Le détroit de Bab el-Mandeb relie la mer Rouge au golfe d’Aden : c’est un passage essentiel pour le transport maritime Asie-Europe.
Si la sécurité maritime se dégrade davantage, le contournement du cap de Bonne-Espérance, ainsi que les coûts de fret et d’assurance, pourraient encore augmenter.
Le plus important : le détroit d’Ormuz est actuellement lui aussi en état de risque élevé.
C’est la compression simultanée de deux goulots vitaux—énergie et transport maritime—qui doit vraiment alerter le marché.
Dès lors que l’impact devient réel sur le transport de pétrole, le prix du brut pourrait de nouveau afficher une prime de risque géopolitique marquée.
La hausse du prix du pétrole ferait aussi grimper les anticipations d’inflation, réduisant davantage la marge de manœuvre de la Fed pour baisser ses taux.
Du côté des actifs, cela correspondrait à une vigueur du dollar et des rendements des bons du Trésor : BTC, ETH, ainsi que les actions américaines surévaluées, seraient alors sous pression.
Donc cette fois, il ne faut pas seulement regarder les nouvelles de la guerre : il faut aussi vérifier si le prix du pétrole, le dollar et les rendements des bons du Trésor réagissent de manière synchronisée.
Si ce n’est qu’une escalade des conflits militaires, cela pourrait relever d’une logique de “transaction de refuge” à court terme ;
mais si cela commence à affecter l’approvisionnement énergétique réel et le transport maritime mondial, on bascule alors sur une autre logique de tarification.
Mon avis : pour que le BTC puisse prendre de la force ensuite, il faut d’abord voir si le risque géopolitique passe de “choc lié à l’actualité” à “choc inflationniste”.

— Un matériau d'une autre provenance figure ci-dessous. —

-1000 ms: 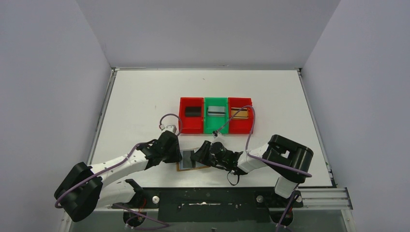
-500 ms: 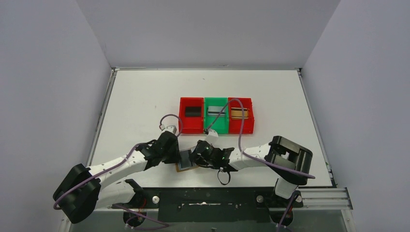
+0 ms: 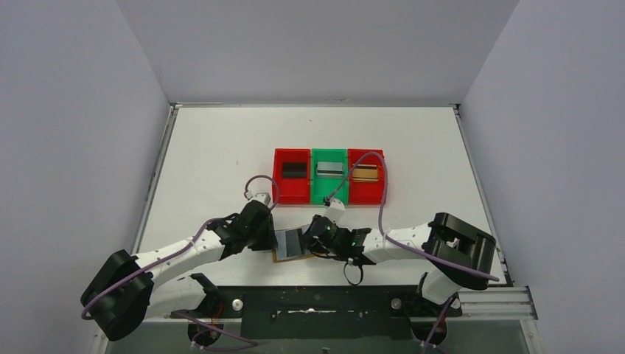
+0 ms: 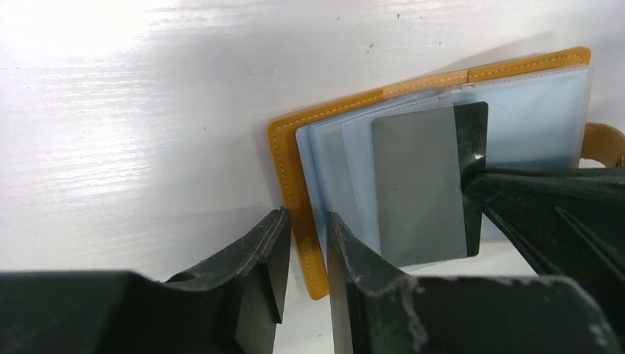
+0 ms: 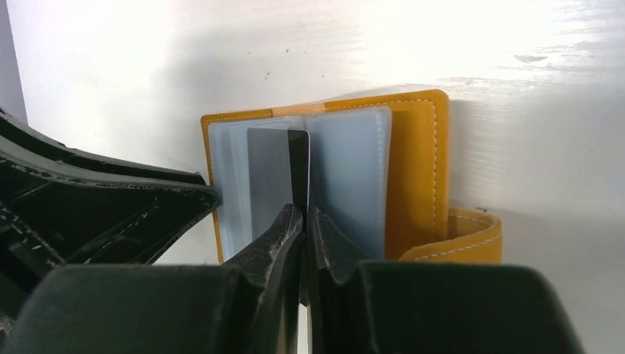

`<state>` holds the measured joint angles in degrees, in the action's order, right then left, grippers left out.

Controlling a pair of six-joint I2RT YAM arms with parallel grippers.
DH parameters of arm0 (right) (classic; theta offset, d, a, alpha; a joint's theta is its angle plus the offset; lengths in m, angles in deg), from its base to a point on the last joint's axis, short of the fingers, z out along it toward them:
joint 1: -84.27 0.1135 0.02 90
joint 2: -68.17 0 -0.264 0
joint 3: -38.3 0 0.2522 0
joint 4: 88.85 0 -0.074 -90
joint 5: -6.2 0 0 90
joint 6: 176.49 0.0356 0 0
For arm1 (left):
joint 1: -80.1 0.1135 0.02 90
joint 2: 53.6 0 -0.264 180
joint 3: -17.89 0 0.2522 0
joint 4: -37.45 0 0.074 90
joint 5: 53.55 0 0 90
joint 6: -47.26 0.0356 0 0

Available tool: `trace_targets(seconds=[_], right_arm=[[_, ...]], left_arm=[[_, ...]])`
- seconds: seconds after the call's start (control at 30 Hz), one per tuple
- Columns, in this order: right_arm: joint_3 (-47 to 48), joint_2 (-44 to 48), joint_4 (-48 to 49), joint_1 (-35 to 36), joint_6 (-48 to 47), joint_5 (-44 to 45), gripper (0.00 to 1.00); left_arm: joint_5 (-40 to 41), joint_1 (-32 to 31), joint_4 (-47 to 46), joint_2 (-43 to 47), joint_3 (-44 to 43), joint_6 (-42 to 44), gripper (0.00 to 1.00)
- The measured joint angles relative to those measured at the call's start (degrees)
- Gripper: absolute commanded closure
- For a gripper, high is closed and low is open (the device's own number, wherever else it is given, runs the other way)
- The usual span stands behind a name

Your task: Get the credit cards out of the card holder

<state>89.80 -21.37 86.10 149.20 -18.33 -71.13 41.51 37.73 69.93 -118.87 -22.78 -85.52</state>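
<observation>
At the lower centre of the overhead view, the card holder [image 3: 289, 247] is laid open on the bench [image 3: 221, 162], and both claws are gathered on it. The left claw [image 4: 306, 221] is closed on the holder's tan left edge, the leather pinned between its fingers. The right claw [image 5: 304, 214] is clamped on a dark card [image 5: 298, 158] at the middle of the blue-grey pockets.

Compared with half a second ago, the right claw is seen shifted back toward the right of the frame. In the left wrist view the card's black end is shown clear of its translucent sleeve — so the card is judged to be partly drawn out while the holder is held down.

Farther up the frame, a black card [image 3: 293, 169] is seen in the left red bin [image 3: 291, 195], a silver card [image 3: 329, 169] in the green bin [image 3: 320, 192] and a gold-brown card [image 3: 365, 173] in the right red bin [image 3: 366, 195]. The clamped card is therefore judged likely the last — only its withdrawal is left.
</observation>
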Motion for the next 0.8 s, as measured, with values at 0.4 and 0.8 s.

#btc #霍尔木兹海峡已再次关闭 $BTC $CL #原油
Les rebelles houthis continuent d’avancer vers la côte ouest du Yémen, et les positions stratégiques autour du détroit de Bab el-Mandeb deviennent un nouveau point de risque.

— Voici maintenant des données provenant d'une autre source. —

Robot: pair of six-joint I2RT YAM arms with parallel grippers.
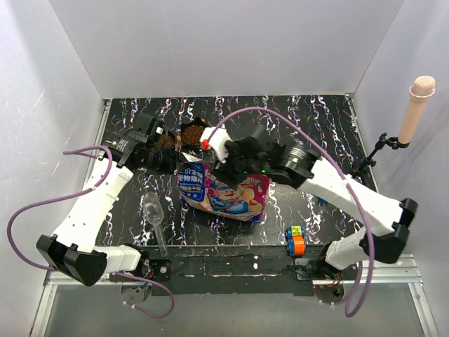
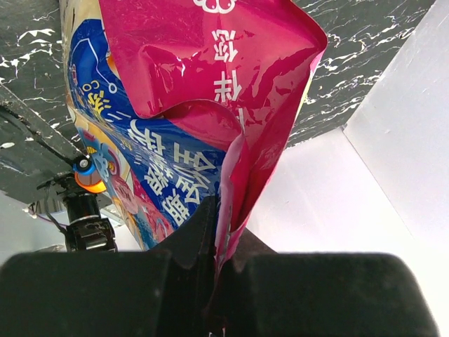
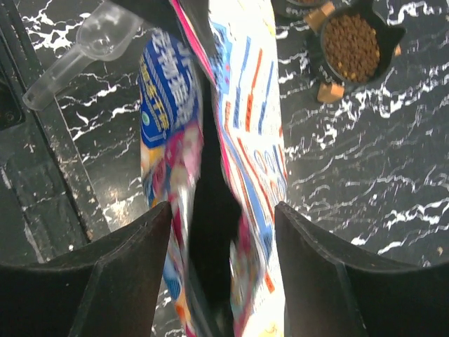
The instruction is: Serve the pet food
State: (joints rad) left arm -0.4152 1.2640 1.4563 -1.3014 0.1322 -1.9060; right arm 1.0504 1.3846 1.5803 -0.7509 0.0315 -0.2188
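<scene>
The glossy magenta-and-blue pet food bag [image 1: 224, 191] stands at the middle of the table. In the left wrist view my left gripper [image 2: 223, 247] is shut on the magenta edge of the bag [image 2: 210, 105], at its upper left corner [image 1: 184, 163]. My right gripper [image 3: 223, 232] is open, its fingers [image 3: 133, 253] straddling the bag's dark open mouth [image 3: 210, 189], which is blurred. Brown kibble fills a black bowl [image 3: 351, 45] just behind the bag, and shows from above too [image 1: 166, 141].
A clear plastic scoop [image 1: 156, 210] lies left of the bag. Colourful toy blocks [image 1: 295, 240] sit at the near right edge. A microphone on a stand [image 1: 417, 105] rises at the far right. White walls enclose the table on three sides.
</scene>
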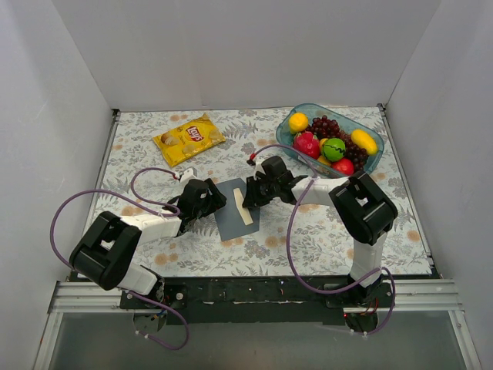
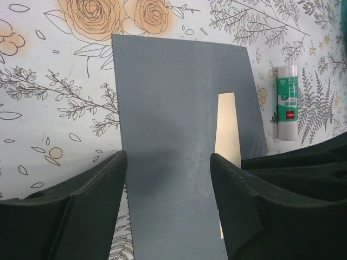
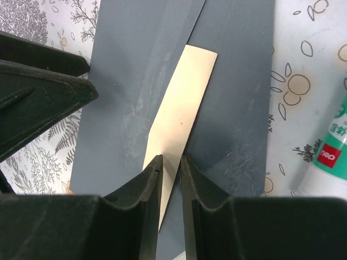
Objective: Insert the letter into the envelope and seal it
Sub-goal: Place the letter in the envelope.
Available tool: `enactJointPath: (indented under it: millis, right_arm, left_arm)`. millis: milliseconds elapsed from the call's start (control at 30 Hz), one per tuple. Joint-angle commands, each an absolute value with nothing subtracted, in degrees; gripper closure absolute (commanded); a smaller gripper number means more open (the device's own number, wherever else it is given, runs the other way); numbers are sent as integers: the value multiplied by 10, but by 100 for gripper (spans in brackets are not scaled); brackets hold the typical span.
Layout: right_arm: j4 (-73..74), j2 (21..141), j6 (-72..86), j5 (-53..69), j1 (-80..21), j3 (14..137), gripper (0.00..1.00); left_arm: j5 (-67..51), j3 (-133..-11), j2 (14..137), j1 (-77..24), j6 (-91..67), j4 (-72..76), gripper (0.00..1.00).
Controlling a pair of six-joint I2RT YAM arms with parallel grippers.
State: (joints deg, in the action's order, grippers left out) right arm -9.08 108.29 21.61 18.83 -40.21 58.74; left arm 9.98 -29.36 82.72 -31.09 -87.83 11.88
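Note:
The grey-blue envelope (image 1: 229,218) lies flat on the flowered cloth between the two arms. A narrow strip of the cream letter (image 1: 243,206) shows between its grey panels. My left gripper (image 1: 206,197) is open, its wide-set fingers (image 2: 97,206) low over the envelope (image 2: 173,108), a tapering grey panel lying between them. The letter (image 2: 227,127) shows just right of that panel. My right gripper (image 3: 170,162) stands narrowly open. Its two tips straddle the letter strip (image 3: 181,103) on the envelope (image 3: 124,81). Cream paper shows in the gap.
A glue stick (image 2: 286,103) lies on the cloth just beside the envelope, also in the right wrist view (image 3: 331,157). A yellow crisp bag (image 1: 189,139) sits at the back left. A blue bowl (image 1: 374,163) of fruit stands at the back right.

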Motion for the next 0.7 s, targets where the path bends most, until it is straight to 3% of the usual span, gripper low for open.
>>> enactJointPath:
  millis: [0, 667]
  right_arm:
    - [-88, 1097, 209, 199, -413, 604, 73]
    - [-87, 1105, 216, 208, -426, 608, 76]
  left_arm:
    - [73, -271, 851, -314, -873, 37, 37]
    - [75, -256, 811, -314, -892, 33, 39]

Le détroit de Bab el-Mandeb relie la mer Rouge au golfe d’Aden : c’est un passage essentiel pour le transport maritime Asie-Europe.
Si la sécurité maritime se dégrade davantage, le contournement du cap de Bonne-Espérance, ainsi que les coûts de fret et d’assurance, pourraient encore augmenter.

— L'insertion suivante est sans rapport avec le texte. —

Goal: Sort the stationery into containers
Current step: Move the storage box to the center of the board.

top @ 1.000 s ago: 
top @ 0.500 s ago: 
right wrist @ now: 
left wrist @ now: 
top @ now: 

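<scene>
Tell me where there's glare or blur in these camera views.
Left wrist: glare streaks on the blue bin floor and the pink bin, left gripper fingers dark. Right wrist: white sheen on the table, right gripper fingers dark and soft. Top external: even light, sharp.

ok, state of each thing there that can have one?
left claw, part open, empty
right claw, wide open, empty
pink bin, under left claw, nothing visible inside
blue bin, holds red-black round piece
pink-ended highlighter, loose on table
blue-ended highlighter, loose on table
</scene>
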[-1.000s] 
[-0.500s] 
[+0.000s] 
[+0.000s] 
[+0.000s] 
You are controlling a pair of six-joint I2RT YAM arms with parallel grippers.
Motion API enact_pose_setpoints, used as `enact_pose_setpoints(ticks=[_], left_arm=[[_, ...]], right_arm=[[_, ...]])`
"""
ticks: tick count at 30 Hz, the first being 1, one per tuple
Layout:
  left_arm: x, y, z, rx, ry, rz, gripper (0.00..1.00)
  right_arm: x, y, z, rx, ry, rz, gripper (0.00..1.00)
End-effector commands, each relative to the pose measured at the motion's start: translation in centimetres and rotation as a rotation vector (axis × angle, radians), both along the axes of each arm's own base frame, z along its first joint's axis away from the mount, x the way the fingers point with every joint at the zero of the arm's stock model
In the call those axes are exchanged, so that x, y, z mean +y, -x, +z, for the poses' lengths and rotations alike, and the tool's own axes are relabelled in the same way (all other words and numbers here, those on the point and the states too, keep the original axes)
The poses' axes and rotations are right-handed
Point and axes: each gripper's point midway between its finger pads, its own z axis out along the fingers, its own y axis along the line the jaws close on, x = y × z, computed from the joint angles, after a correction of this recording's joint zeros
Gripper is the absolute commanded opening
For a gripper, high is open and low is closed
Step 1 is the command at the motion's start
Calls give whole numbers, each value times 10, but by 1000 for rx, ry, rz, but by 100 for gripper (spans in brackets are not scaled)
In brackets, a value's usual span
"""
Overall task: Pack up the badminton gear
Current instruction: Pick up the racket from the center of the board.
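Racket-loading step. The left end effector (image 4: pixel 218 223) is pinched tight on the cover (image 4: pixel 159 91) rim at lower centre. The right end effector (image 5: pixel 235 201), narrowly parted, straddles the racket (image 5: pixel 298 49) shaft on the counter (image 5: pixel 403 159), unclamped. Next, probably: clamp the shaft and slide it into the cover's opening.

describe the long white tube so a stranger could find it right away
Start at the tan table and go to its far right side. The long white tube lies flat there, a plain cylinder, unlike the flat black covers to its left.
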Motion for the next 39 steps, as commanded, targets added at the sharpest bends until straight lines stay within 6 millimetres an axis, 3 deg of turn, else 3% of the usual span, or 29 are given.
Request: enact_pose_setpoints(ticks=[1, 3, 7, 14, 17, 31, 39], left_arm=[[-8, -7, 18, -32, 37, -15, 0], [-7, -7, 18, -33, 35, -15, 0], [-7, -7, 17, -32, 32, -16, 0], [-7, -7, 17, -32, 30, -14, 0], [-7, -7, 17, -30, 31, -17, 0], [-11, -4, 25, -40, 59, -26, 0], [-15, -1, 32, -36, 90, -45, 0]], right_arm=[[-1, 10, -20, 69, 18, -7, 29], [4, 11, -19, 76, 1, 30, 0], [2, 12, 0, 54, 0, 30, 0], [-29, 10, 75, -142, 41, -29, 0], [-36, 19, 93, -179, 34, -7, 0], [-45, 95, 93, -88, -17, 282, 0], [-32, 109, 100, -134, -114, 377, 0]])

Le plus important : le détroit d’Ormuz est actuellement lui aussi en état de risque élevé.
C’est la compression simultanée de deux goulots vitaux—énergie et transport maritime—qui doit vraiment alerter le marché.
Dès lors que l’impact devient réel sur le transport de pétrole, le prix du brut pourrait de nouveau afficher une prime de risque géopolitique marquée.
La hausse du prix du pétrole ferait aussi grimper les anticipations d’inflation, réduisant davantage la marge de manœuvre de la Fed pour baisser ses taux.
Du côté des actifs, cela correspondrait à une vigueur du dollar et des rendements des bons du Trésor : BTC, ETH, ainsi que les actions américaines surévaluées, seraient alors sous pression.
Donc cette fois, il ne faut pas seulement regarder les nouvelles de la guerre : il faut aussi vérifier si le prix du pétrole, le dollar et les rendements des bons du Trésor réagissent de manière synchronisée.
Si ce n’est qu’une escalade des conflits militaires, cela pourrait relever d’une logique de “transaction de refuge” à court terme ;
mais si cela commence à affecter l’approvisionnement énergétique réel et le transport maritime mondial, on bascule alors sur une autre logique de tarification.
Mon avis : pour que le BTC puisse prendre de la force ensuite, il faut d’abord voir si le risque géopolitique passe de “choc lié à l’actualité” à “choc inflationniste”.